# Italian regional languages



## Pietruzzo

Hi everyone.
I suggest to create in the Italian section a forum for Italian regional languages. First of all they are used by many people in everyday life and they strongly influence standard Italian. Furthermore, many people from all over the world are often asking advice about that, because they've heard a neapolitan song, for example, or because they remember something their ancestors used to say. At the time being requests about this matter are moved to the "Other languages" forum but I think there should be a devoted forum.


----------



## cherine

Hello Pietruzzo,

As is the custom with the WR forum, we can only create a new subforum when there's actual high demand for a language or a group of languages, and not on requests. For the time being, we only have a very small handfull of threads about Neapolitan (not even a dozen), and the same goes for the other languages. So I suggest that for the time being you, or anyone else interested in regional Italian languages, just follow the tags of the languages in which your interested, and help keep those threads alive (but please don't just open a thread or post something for no earnest reasons), and maybe one day we'll have a new forum for them, like we did for other languages that grew gradually, in thread numbers, till they had their own new forums.


----------



## QuasiTriestino

Pietruzzo said:


> I suggest to create in the Italian section a forum for Italian regional languages.

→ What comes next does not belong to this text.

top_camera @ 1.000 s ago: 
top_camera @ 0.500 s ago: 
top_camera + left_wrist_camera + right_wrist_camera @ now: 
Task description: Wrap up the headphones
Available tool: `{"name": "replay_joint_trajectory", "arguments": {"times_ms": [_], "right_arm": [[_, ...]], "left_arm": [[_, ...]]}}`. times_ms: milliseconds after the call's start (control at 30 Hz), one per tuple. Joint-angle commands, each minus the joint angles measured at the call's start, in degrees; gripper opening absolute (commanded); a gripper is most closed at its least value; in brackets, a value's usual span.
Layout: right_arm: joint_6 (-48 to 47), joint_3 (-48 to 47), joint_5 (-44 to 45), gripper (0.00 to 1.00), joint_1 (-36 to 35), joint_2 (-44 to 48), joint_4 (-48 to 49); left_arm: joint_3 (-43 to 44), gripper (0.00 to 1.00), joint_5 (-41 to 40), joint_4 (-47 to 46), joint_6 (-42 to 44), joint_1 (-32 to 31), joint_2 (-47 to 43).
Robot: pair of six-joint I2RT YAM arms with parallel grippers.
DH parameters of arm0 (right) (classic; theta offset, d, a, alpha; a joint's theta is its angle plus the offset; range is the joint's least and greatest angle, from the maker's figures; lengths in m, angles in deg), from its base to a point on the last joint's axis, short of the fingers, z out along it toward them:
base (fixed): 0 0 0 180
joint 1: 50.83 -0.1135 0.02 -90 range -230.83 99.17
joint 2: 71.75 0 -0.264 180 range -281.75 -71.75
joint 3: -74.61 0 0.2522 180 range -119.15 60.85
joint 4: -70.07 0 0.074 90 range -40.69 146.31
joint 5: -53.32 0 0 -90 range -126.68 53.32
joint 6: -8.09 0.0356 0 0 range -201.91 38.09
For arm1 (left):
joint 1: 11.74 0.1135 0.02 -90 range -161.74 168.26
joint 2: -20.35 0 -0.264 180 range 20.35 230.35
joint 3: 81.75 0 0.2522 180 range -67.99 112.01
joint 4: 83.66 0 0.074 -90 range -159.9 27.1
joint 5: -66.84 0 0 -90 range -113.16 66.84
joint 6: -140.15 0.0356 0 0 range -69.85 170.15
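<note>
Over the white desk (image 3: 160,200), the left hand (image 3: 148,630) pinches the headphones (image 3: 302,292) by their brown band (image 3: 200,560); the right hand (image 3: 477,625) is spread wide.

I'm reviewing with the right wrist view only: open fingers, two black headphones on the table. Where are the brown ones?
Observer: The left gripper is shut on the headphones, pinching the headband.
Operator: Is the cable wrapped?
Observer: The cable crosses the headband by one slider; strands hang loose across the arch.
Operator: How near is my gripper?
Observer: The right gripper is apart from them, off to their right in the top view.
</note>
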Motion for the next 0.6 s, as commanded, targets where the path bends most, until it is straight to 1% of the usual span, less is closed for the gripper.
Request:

I would second this suggestion. In the meantime, while we're waiting to get enough posts, is it more appropriate to post our questions to the Italian-English language forum or to the other languages forum? The problem with posting them to the other languages forum is that they will get much less traffic from the Italian-English forum members, those who are most likely to help with the question.


----------



## Paulfromitaly

QuasiTriestino said:


> is it more appropriate to post our questions to the Italian-English language forum or to the other languages forum?


In the other languages forum where they belong 
Dialect speakers have pointed out countless times that "_Italian dialects aren't in fact dialects, but proper languages_". Following up on their suggestion, we moved all the previous threads about dialects to the "other languages" forum.


----------



## Pietruzzo

Paulfromitaly said:


> we moved all the previous threads about dialects to the "other languages" forum.


Rest in peace.


----------



## QuasiTriestino

Paulfromitaly said:


> ...we moved all the previous threads about dialects to the "other languages" forum.


I guess I imagined that a _Regional Languages of Italy_ forum could be nested under the Italian forums much like _Other Slavic Languages _is nested under _Slavic Languages_, though I see the difference in nesting. This grand plan does not get around the fact that numbers seem to be an issue however.


----------



## Paulfromitaly

QuasiTriestino said:


> This grand plan does not, however, get around the fact that numbers seem to be an issue however.


That's the point I'm afraid, and an unbiased criterion to be taken into account to decide whether a language pair or a minor language deserve their own forum.


----------



## elroy

Pietruzzo said:


> many people from all over the world are *often* asking advice about that


 How often?


----------



## Pietruzzo

elroy said:


> How often?


I can't give precise figures. My point is a cultural one. Most Italian are basically bilingual, since they speak standard Italian and the local dialect / language. But those are not "other languages" to me; a Neapolitan song or a comedy of Goldoni's (in Venetian) are part of the common Italian heritage and should be discussed in the Italian forums.


----------



## QuasiTriestino

Pietruzzo said:


> Most Italian are basically bilingual, since they speak standard Italian and the local dialect / language.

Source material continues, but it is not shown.